Lobster Risotto

Making your own lobster stock as the base in this dish will not only showcase your culinary ability but will flavor this dish in ways a store-bought stock could not achieve.



Lobster Stock

  • 2 small carrots, roughly chopped
  • 1 stalk of celery, roughly chopped
  • 1 medium yellow onion, roughly chopped
  • 1 1/2 lbs. Lobster shells from cooked lobster
  • 1 28 oz can of whole peeled tomatoes drained
  • 12 cups of water
  • 1 Bay leaf
  • 2 sprigs of Thyme
  • Salt and Pepper to taste


  • 1 Shallot diced
  • 1 leek, dice only white portion
  • 1 small bulb of fennel, diced fronds reserved for garnish
  • 4 cloves of garlic sliced thin
  • 1/2 teaspoon of crushed red pepper flakes
  • 1 1/2 teaspoons of saffron threads
  • 2 cups of arborio rice
  • 1 teaspoon of chopped fresh thyme
  • 1 teaspoon fresh tarragon chopped
  • 1 teaspoon of fresh parsley chopped
  • 1 cup of dry white wine
  • 8 cups of lobster stock (Recipe above)
  • 3 oz of grated Parmigiano Reggiano
  • Chopped Cooked Lobster Meat from 1 1/2 lb. lobster
  • 1 tablespoon of fresh chives sliced thin for garnish
  • 4 tbsp of butter separated into 4 x 1 tbsp pieces, cold


    1. To make the lobster stock, in a large stock pot, like our D3 Stainless 6-quart Stockpot, heat 2 tablespoons of neutral oil over medium heat. When heated add the carrot, celery, and onions. Sauté for 2 to 3 minutes. Add the shells and continue to cook for an additional minute. Add the tomatoes, water, and herbs. Season with salt and pepper. Use a wooden spoon to break down the tomatoes so they release their juices. Bring to a boil, reduce the heat, and simmer for 1- 2 hours or until the stock has reduced by 1/3.
    2. Remove from the heat. Strain the liquid through a fine mesh sieve. You should be left with roughly 8 cups of stock. Note: You can make this ahead of time up to 3 days.
    3. Pour your lobster stock into a large saucepan, like our D3 Stainless 3-quart Saucepan on low heat to keep it warm. To make the risotto, take your D3 Stainless 2-quart Saucier over low heat, add the cubed pancetta, and let the fat render out. It should take roughly 8 to 10 minutes. Using a slotted spoon, remove the pancetta when crispy and place on a paper towel to reserve.
    4. Strain the pork fat and keep 1 tbsp of it in the pan. Add 1 tbsp of neutral oil to the fat over medium-low heat. When hot add the shallot, leek, and fennel.

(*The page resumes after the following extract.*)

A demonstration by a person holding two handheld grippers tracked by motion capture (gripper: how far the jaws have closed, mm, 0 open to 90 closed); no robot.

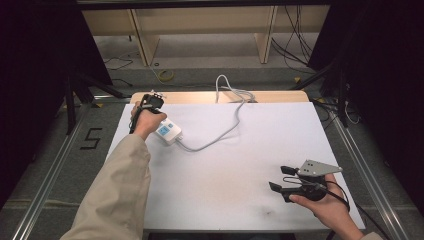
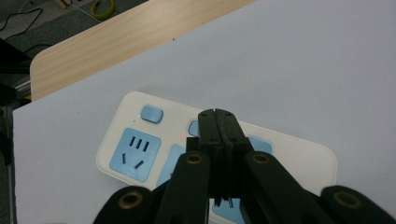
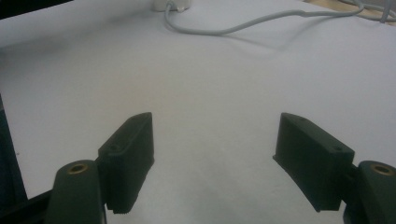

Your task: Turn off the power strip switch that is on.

Cook for 5 minutes or until softened and translucent.
    5. Add the rice along with the garlic, saffron, red pepper flakes, and herbs. Cook for 2 minutes or so until the pan is very fragrant and the rice is translucent on the outer shell.
    6. Pour in the white wine. Deglaze the pan and let reduce by two-thirds. At this time begin ladling the warm stock into the pan roughly 1/2 cup at a time *Immediately after adding the new ladles of stock to the pan use the technique below. Let the stock reduce flipping the pan to combine completely.
    7. Try this technique: To limit your use of utensils and chances to break the rice grains, Swirl the saucier in a circular motion gently enough so the mixture stays in the pan but fast enough that the rice moves around with you. Then, rock the pan in a back-and-forth motion flipping the rice as you do. It can take a couple of tries to get it down but the saucier's curved sides really shine in this technique. It is perfect for flipping the risotto in a wave motion with ease.
    8. Continue to add warm stock until roughly 6 cups of stock have been added. At this point taste the rice to ensure it is cooked through but not mushy. This process should take roughly 20 to 25 minutes until the rice is cooked.
    9. Add the cheese and cold butter, one tablespoon at a time until fully melted. Flip the pan instead of using a utensil to ensure you do not break down the rice. If you need, use a silicone spatula to mix.
    10. Add the cooked lobster meat and toss to fully combine. Garnish with chives and serve immediately.

Pro Tip

Finding the sweet spot between too much heat and not enough is key in this process. If you cook for too long the rice can be overcooked and lose its texture. If you cook on high heat, the rice will be undercooked and hard. The rule of thumb for risotto, it should not take over 25 to 30 minutes to be fully cooked. This is why a risotto dish can look intimidating but having an even heating pan will assist in your ability to cook your risotto to perfection.